Das kann doch gar nicht sein, möchte man meinen. Und doch ist das nach deutschem Recht möglich. Laut § 83 Absatz 1 Insolvenzordnung (InsO) steht es im Falle einer Erbschaft vor oder während eines Insolvenzverfahrens allein dem Schuldner zu, die Erbschaft anzunehmen oder auszuschlagen. Das gilt selbst dann, wenn der Schuldner im Einvernehmen mit dem an seine Stelle tretenden Erben durch eine Erbausschlagung vorsätzlich seine Gläubiger benachteiligt hat. Würde man nämlich in diesem Falle die Ausschlagung des Erbes des Schuldners anfechten wollen, stünde das im Widerspruch zu der im Gesetz verankerten Entscheidung des § 83 Abs. 1 InsO. „Die Ausschlagung einer Erbschaft ist der Insolvenzanfechtung entzogen“, so der Geschäftsführer der Bremer Inkasso GmbH, Bernd Drumann.

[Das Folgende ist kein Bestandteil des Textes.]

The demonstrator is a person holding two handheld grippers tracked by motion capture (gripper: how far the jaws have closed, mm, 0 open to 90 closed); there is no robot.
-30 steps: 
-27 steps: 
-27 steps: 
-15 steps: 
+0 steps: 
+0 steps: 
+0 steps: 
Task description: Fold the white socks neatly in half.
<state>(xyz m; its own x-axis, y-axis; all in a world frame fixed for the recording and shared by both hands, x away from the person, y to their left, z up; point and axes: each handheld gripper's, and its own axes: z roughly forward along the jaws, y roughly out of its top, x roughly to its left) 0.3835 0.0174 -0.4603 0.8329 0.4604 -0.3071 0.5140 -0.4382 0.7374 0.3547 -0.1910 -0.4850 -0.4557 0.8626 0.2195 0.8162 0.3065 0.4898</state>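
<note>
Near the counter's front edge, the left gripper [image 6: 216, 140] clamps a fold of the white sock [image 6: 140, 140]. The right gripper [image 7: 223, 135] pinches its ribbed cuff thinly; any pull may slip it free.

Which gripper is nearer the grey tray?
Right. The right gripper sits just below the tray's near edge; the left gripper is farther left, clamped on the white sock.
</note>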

„Das ist mal wieder typisch für unser schuldnerfreundliches Rechtssystem“, so der Geschäftsführer weiter. „Ganz anders wird nämlich mit den Gläubigern umgegangen. Zu nennen ist hier zum einen die so genannte Vorsatzanfechtung. Gibt es bei einer Zahlung des Schuldners auch nur den geringsten Anhaltspunkt dafür, dass an der gegenwärtigen oder künftigen Zahlungsfähigkeit des Schuldners zu zweifeln ist, droht dem Gläubiger faktisch immer eine Insolvenzanfechtung, sollte binnen zehn Jahren Insolvenzantrag gestellt werden“, charakterisiert Drumann die derzeitige Lage der Unternehmer. „Zum anderen ist die 2. Stufe der Insolvenzrechtsreform von Bedeutung für die Gläubiger. Sie beinhaltet u.a., dass einem Schuldner schon nach drei Jahren – statt regulär sechs – die Restschuldbefreiung erteilt werden kann, wenn er bestimmte Bedingungen erfüllt: Der Schuldner muss die Verfahrenskosten bezahlen sowie mindestens 35% der Insolvenzforderungen. Klappt das innerhalb von drei Jahren, ist er grundsätzlich alle Schulden los (ausgenommen die Forderungen nach § 302 InsO). Wenn der Schuldner es allerdings aussitzen will, kann er unter gewissen Umständen auch ohne Zahlungen zur Restschuldbefreiung gelangen, muss dann allerdings eine sechsjährige Wohlverhaltensperiode ‚überbrücken‘. Mit 500.000 EUR im Rücken, wie in unserem Fall, lassen sich die sechs Jahre für Hans Blank aber sehr gut ‚aussitzen‘. Zwar könnte er sich auch die 35% (s.o.), mithin 70.000 EUR, und die Verfahrenskosten bei seinen Kindern ‚leihen‘ und wäre die Schulden nach drei Jahren los, aber – warum sollte er das tun?“
„Mit der Regelung des § 83 InsO steht Deutschland denn auch im Vergleich mit den benachbarten europäischen Rechtsordnungen ziemlich alleine da“, erklärt Bernd Drumann. „Andere Länder wie die Schweiz, Spanien, Italien, Frankreich und Österreich, haben längst erkannt, dass es nicht sein kann, dass hier die Gläubigerinteressen derart eklatant außer Acht gelassen werden. Sicherlich kann es nicht sein“, räumt Drumann ein, „dass ein Schuldner gezwungen wird, gegen seinen Willen eine Erbschaft anzunehmen, wenn etwa die Beziehung zum Erblasser zu Lebzeiten angespannt war oder der Nachlass gar überschuldet war. Doch es ist m. E. an der Zeit, dass eine geänderte Gesetzeslage geschaffen wird. Mit Ausnahme von Österreich, wo das persönliche Interesse des Schuldners, nicht gegen seinen Willen Erbe zu werden, außer Acht gelassen wird, werden die Regelungen der übrigen o. g. europäischen Länder sowohl Schuldnern als auch den Gläubigern gerecht. Hier verbleibt das Recht der Erbausschlagung ebenfalls beim Schuldner, allerdings haben die Gläubiger das Recht, die Erbausschlagung anzufechten, mit der Folge, dass zwar nicht der Schuldner Erbe wird, aber die Erbmasse den Gläubigern zu Gute kommt. Ein Modell, das ich mir auch für Deutschland durchaus vorstellen könnte“, so der Geschäftsführer der Bremer Inkasso GmbH abschließend.